Тут же невидимые голоса шептали, ободряя: все еще впереди. Не напрасно? – спрашивал я их, но они замолкали, и я договаривал за них: нет-нет, отнюдь – но уже с какой-то вялостью, без напора. Может нет, а может и да – как же трудно в чем-то разобраться самому, разобраться одному. Я даже готов был выругать себя за этакую бестолковость, за неумение разложить все по полочкам в мгновение ока, но тут же чувствовал, что злости в душе нет ни капли, а есть там усталость и какая-то новая уязвимость, а еще – ощущение незавершенности, как бывает, когда точку пытаются ставить слишком рано или комкают финал, не исполнив требуемое до конца. Отчего это? – гадал я и морщился, не находя ответа, а потом даже повернулся к океану, достал из сумки свой верный, но так и не пригодившийся кольт и зашвырнул его далеко в волны, словно пытаясь воздвигнуть еще один барьер между собой и былым секретом, но и это не помогло – кольта сразу же стало жаль, а ощущение преждевременно поставленной точки так и бередило сознание, будто незаслуженная обида.
Назад в деревню я добрался уже в полной темноте. На заставе все прошло гладко, да я и не ждал от Фантика никаких неожиданностей – ему теперь явно было не до меня.
«Один? – спросил он с удивлением, вглядываясь мне в лицо и дальше, за меня, словно пытаясь рассмотреть какие-то ускользающие тени, потом скривил рот и открыл обе калитки, махнув рукой: – Ладно, проходи».
«Ясно, что пройду, – буркнул я для острастки, – ты тут начальника из себя не строй. Где собака-то?»
«Сбежала, – пожал Фантик плечами. – Как Каспар уехал, так и делась куда-то. А куда тут сбежишь? Так что оставили меня даже и без собаки…» – завел он прежнюю шарманку, и я поспешил прочь, равнодушный к его жалобам.
Дом Марии темнел угловатым силуэтом, сквозь ставни на кухне пробивался свет. Я потоптался около в некотором сомнении, но потом признал, что ехать ночью вдоль дюн по едва знакомой дороге у меня нет ни малейшей охоты, и решительно постучал.
Мария открыла не скоро и не обрадовалась мне ничуть. «Приехал, – констатировала она с неудовольствием и посторонилась, пропуская внутрь. – На ночь глядя приехал и стучит, будто все его только ждать и должны. То уедет, то приедет, никакого покоя…»

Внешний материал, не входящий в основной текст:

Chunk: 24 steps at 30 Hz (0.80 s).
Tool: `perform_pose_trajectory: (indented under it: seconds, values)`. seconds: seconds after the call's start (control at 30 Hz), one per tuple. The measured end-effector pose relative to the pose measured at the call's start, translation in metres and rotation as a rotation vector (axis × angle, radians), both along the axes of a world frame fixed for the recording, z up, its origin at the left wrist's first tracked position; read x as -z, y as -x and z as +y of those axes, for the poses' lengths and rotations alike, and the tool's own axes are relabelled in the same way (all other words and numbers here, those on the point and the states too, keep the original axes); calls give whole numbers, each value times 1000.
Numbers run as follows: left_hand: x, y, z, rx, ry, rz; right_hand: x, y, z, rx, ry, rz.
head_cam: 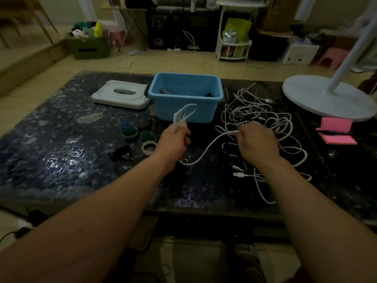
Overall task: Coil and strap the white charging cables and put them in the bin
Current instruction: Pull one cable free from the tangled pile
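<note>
My left hand (175, 137) grips a white charging cable folded into loops (184, 114) that stick up in front of the blue bin (184, 97). The same cable sags in a curve (204, 154) across the dark table to my right hand (256, 139), which pinches it near the tangled heap of white cables (259, 117). More white cable and plug ends (239, 174) lie below my right wrist. The bin stands at the table's far middle with dark items inside.
A white lid (121, 94) lies left of the bin. Rolls of strap tape (128, 129) and a white ring (149, 147) sit left of my left hand. A white lamp base (326, 101) and pink notepads (336, 131) occupy the right side.
</note>
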<state>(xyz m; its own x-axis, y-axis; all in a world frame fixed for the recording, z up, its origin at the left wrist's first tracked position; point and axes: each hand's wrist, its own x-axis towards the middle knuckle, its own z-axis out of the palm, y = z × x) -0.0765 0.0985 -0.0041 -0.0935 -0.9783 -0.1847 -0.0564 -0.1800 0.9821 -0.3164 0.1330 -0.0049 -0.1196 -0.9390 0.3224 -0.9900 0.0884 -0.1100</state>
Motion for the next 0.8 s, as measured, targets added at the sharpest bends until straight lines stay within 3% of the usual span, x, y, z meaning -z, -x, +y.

«Не ворчи, Мария, – попросил я. – Мне только переночевать, я заплачу конечно. Надеюсь, у тебя нет гостей – я никого сейчас не хочу видеть».
Мне и вправду была невыносима мысль о любом человеческом обществе. Почти любом – к Марии это не относилось, с ней было легко всегда, тем более, что она скоро оттаяла и накормила меня яичницей с картошкой и салом, рассказав, пока я ел, что Паркеры видно болеют или обиделись на нее за что-то и перестали заходить, а вот Арчибальд, которого она называла «твой пьяница горький», напротив забредал аж два раза и справлялся обо мне, на что ему, понятно, было строго указано, что обращается он не по адресу. Я слушал и кивал, изредка похмыкивая в ответ, но, право же, деревенские новости не трогали меня вовсе. Я думал о странных точках на фоне свинцовых туч и о недруге, все более невнятном, как фигурка, кочующая с холста на холст, пока ее не станет совсем уже невозможно узнать.
«Разбуди меня пораньше, Мария, мне нужно ехать чуть свет», – сказал я ей, поблагодарив за яичницу, и она повела меня, вздыхая, в ту самую комнату, где я прожил памятные недели. Я бросился в постель и мгновенно уснул, а утром с аппетитом съел груду горячих лепешек и уехал прочь из деревни, так и не повстречав никого к большому своему облегчению. Мария наотрез отказалась брать с меня деньги, но я успел незаметно сунуть одну из бумажек под старый подсвечник в гостиной.
Дорога к городу оказалась нетрудной – я уверенно сворачивал на развилках, размышляя о том, что запросто начертил бы подробную схему местности для любого, кто пожелает. Таковых, однако, не имелось в наличии – разве что Джереми мог бы проявить интерес, подумал я мстительно, тут же о нем позабыв. Алчный приказчик остался в прошлом, как случайный вспомогательный инструмент, а я не хотел ворошить никакое прошлое – мне не было теперь дела до потраченных денег или бесследно и необъяснимо исчезнувшего проводника, и я лишь посетовал мельком, что никогда уже больше не захочу остановиться в «Аркаде», в которой, что ни говори, мне было комфортно вполне.